Towards December 2016 I got an idea; shouldn't it be possible to (semi-)automate
cross-referencing these timeline types? In case a missing link was spotted an added advantage would be that the text to insert into the DOY page could be generated based on the one in the Year page (whose format only slightly differs from the DOY page).
A potential big issue, however, is the fact that the text within the Births- and Deaths sections is unstructured. Luckily I noticed that the level of standardization within the pages and sections is quite high; I ran an automated check regarding the Years 500 BC - 1550 AD and only had to change a few dozen pages, fixing missing sections or re-applying template standardization. I was quite astonished that I encountered so few text structure errors, given the fact that editing wiki-pages is open to anybody. Unfortunately this proved not be the case regarding the actual content (see
results and
statistics).
In the weeks that followed I created and improved a
VBA-powered
MS Excel-
application that implemented the envisioned functionality.
When clicking the button 'Check year' in the Excel-file, a specific Year page is analysed and used as a starting point to look for missing entries in matching DOY pages.
Per section (Births and Deaths) the general algorithm looks like this:
After a specific year is processed the results may look like this:
The results are shown in the sheet per section; Births on the left and Deaths on the right.
Per section all persons are listed of which an exact date was stated in the Year page and of which a bio exists.
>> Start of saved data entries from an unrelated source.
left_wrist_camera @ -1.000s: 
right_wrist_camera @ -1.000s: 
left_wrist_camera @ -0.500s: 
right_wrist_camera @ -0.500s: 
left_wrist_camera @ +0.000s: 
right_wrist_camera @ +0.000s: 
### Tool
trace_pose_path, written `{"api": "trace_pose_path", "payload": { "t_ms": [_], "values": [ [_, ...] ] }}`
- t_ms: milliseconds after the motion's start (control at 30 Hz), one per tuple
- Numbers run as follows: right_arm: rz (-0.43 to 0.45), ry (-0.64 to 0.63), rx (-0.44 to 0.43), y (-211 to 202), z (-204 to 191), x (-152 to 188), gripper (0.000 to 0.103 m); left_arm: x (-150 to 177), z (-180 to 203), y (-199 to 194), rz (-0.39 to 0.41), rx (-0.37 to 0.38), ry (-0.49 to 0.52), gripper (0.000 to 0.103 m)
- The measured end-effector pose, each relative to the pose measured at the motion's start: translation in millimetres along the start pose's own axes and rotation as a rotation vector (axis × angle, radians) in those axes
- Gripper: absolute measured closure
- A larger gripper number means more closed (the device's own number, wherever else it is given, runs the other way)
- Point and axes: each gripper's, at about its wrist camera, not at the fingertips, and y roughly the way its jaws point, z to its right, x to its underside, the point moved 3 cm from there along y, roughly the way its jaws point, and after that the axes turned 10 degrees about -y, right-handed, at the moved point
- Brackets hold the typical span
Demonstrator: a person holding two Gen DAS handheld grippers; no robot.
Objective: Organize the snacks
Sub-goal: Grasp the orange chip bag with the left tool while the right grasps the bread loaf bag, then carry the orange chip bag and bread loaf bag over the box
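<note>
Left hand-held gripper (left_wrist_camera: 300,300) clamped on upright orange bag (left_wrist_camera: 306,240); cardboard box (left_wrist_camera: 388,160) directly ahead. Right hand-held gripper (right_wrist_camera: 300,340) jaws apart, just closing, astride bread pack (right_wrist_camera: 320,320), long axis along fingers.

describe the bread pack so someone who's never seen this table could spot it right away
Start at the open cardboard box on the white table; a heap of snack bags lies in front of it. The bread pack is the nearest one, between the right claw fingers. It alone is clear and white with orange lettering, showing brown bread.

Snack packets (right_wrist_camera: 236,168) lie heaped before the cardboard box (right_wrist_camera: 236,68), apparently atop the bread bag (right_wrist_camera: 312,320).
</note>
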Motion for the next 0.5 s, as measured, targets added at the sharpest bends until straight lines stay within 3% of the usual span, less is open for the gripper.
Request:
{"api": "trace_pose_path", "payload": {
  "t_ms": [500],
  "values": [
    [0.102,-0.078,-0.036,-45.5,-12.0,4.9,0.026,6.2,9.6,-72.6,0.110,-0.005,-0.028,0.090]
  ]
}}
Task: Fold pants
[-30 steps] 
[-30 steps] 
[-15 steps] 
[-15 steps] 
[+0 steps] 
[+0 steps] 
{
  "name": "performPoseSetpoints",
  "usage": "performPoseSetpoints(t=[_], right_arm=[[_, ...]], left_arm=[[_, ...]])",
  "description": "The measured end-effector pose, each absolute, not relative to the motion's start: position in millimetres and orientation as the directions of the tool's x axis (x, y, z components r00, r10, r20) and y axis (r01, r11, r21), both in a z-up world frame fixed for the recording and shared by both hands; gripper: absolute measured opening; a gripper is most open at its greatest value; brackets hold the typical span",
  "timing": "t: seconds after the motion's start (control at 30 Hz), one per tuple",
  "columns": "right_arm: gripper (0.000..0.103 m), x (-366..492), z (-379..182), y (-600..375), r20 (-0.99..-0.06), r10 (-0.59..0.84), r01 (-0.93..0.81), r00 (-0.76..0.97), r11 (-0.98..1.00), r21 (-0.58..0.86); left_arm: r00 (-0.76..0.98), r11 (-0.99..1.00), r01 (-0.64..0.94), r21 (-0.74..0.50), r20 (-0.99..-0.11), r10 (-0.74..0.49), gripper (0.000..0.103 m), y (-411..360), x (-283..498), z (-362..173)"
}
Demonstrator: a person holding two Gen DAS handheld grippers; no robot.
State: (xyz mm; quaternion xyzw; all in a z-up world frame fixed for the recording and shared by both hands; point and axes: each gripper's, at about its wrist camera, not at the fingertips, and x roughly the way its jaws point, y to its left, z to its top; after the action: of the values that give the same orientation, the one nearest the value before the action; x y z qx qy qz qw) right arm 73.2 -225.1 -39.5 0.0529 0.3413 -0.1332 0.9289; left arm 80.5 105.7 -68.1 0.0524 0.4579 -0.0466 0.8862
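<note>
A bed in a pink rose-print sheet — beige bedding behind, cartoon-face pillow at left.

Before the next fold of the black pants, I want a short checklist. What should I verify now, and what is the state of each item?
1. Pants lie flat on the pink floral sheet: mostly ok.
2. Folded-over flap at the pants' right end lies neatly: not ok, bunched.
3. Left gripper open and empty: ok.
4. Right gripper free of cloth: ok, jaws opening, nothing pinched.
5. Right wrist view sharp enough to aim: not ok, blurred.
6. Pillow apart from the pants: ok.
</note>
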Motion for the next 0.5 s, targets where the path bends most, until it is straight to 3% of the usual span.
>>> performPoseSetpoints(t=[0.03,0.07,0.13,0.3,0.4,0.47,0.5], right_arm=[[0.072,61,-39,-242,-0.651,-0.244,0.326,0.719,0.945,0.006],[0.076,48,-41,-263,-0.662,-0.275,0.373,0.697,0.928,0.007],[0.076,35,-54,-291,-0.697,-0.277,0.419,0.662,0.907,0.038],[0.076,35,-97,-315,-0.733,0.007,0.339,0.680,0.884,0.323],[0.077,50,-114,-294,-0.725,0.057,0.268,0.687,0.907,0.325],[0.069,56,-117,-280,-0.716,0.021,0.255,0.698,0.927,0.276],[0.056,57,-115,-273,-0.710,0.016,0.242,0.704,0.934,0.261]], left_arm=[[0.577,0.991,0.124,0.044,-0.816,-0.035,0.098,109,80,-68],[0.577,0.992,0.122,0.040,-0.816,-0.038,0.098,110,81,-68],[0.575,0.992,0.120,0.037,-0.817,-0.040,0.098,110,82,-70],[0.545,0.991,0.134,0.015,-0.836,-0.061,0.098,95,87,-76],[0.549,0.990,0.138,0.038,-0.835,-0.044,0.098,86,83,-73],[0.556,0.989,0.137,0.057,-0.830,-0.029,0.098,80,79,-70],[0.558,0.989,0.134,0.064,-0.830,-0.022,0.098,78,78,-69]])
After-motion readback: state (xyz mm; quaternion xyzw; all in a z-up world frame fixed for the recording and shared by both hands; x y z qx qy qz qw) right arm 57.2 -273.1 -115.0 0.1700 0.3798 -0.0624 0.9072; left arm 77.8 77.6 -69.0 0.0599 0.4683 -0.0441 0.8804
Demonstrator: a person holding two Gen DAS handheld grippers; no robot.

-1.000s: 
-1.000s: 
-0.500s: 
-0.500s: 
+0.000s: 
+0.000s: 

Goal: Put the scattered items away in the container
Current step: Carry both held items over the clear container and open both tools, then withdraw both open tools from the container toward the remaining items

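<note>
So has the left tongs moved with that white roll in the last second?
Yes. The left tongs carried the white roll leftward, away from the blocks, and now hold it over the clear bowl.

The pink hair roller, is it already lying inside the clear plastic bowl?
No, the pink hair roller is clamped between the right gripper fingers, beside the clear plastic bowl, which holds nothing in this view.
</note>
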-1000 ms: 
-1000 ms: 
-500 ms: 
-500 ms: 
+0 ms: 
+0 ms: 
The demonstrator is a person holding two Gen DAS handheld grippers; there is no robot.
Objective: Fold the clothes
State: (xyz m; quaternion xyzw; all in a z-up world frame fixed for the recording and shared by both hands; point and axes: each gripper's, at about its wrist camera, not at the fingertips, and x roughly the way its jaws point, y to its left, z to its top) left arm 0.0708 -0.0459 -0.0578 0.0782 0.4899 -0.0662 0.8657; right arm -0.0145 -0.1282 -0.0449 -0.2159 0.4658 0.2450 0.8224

Per person next information is displayed:
When the application has determined that the date in the Year page and in the bio page are identical then the "Text to add to section"-cell gets a green backcolor. Also, When a person is already listed in the matching day-page 'Name exists?' is TRUE and the text to add is '-'. Otherwise the text to copy into the matching DOY page is generated based on the one in the year page.
Quite a few notable links are missing; in case of Year page 1492, section Births, 21 persons with exact birth dates are listed. But only 8 of them are present in the matching DOY pages
[2].
Another thing that stands out are the erroneous entries; Not all "Text to add"-cells are green. If a discrepancy is identified between the date stated in the Year page and the one in the matching biography it is marked by a red back color instead.
As it turned out, quite a few types of errors existed that needed to be fixed before I could add missing entries:
If such an error is detected further investigation is required; what is the source of error?; the year page or the bio? Or do I need to tweak my VBA-code?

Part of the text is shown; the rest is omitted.